## Assigned task
Look through the material below and copy every line containing the word "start".

:: Supplied information

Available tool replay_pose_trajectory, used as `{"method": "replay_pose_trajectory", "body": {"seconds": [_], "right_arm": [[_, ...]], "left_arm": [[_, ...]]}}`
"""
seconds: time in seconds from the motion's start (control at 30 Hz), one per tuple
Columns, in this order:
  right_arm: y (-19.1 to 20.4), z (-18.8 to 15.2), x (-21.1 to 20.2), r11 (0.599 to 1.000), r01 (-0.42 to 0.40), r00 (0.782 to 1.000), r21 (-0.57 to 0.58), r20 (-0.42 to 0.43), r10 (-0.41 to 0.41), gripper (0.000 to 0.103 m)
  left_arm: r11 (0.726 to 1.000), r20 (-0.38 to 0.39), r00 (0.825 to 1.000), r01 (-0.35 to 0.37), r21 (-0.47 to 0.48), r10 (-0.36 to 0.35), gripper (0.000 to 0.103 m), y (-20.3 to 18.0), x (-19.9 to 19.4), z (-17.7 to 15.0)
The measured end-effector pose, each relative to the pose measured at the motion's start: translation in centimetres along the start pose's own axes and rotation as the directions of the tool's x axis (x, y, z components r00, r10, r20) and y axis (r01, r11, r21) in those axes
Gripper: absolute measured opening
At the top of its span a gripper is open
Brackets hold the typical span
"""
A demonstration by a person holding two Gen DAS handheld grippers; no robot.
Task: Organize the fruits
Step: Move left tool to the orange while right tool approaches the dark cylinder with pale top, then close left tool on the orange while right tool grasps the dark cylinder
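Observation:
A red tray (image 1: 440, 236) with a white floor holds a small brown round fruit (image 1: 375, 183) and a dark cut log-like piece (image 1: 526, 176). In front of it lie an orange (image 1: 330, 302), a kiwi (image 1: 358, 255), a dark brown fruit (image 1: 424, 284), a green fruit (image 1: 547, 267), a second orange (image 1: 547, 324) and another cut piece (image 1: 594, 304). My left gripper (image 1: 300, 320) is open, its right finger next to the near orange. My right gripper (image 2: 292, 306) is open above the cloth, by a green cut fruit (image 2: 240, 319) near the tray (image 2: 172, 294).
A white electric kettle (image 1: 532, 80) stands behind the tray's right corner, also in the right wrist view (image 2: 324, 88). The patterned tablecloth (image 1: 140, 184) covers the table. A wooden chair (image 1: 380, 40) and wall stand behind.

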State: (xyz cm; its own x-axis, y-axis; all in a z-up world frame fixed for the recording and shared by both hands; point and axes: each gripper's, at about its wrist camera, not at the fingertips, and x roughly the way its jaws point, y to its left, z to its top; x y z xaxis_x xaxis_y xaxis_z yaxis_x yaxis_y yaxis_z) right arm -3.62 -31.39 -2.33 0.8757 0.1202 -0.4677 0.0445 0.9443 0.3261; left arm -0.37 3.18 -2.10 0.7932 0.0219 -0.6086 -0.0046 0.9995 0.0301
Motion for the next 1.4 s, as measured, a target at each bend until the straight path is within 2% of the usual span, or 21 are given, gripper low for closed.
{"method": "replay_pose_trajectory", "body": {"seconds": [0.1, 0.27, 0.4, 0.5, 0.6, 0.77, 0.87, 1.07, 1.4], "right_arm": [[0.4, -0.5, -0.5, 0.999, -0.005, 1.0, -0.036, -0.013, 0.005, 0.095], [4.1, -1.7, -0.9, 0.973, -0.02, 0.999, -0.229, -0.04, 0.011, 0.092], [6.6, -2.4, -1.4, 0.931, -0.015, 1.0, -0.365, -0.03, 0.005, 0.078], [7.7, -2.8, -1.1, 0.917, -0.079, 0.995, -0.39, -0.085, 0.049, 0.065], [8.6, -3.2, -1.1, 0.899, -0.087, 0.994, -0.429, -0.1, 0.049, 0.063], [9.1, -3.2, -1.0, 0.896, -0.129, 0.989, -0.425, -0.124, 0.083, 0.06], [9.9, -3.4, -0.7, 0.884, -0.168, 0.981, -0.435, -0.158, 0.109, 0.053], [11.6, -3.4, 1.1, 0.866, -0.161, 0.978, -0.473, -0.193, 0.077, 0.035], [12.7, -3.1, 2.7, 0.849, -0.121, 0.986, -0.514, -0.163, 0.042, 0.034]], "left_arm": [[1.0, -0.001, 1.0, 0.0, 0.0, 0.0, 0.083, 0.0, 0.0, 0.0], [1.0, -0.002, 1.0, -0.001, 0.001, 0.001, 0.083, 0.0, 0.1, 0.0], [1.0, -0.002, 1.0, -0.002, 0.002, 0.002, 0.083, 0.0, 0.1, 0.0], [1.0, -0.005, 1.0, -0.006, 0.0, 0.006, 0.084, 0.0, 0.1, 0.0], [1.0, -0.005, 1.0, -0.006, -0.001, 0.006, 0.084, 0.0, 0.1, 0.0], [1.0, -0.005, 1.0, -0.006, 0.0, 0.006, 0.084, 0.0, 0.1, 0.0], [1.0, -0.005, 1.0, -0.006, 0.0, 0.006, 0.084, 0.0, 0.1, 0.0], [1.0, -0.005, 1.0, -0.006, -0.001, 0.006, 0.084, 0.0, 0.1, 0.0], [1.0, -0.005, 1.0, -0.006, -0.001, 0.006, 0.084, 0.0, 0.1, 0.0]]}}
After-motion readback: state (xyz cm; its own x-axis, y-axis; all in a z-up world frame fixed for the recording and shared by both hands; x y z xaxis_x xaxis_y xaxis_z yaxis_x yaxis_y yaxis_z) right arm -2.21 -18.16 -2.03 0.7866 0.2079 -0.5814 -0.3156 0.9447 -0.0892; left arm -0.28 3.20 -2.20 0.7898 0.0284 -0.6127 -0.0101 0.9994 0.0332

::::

## Task answer
seconds: time in seconds from the motion's start (control at 30 Hz), one per tuple
The measured end-effector pose, each relative to the pose measured at the motion's start: translation in centimetres along the start pose's own axes and rotation as the directions of the tool's x axis (x, y, z components r00, r10, r20) and y axis (r01, r11, r21) in those axes

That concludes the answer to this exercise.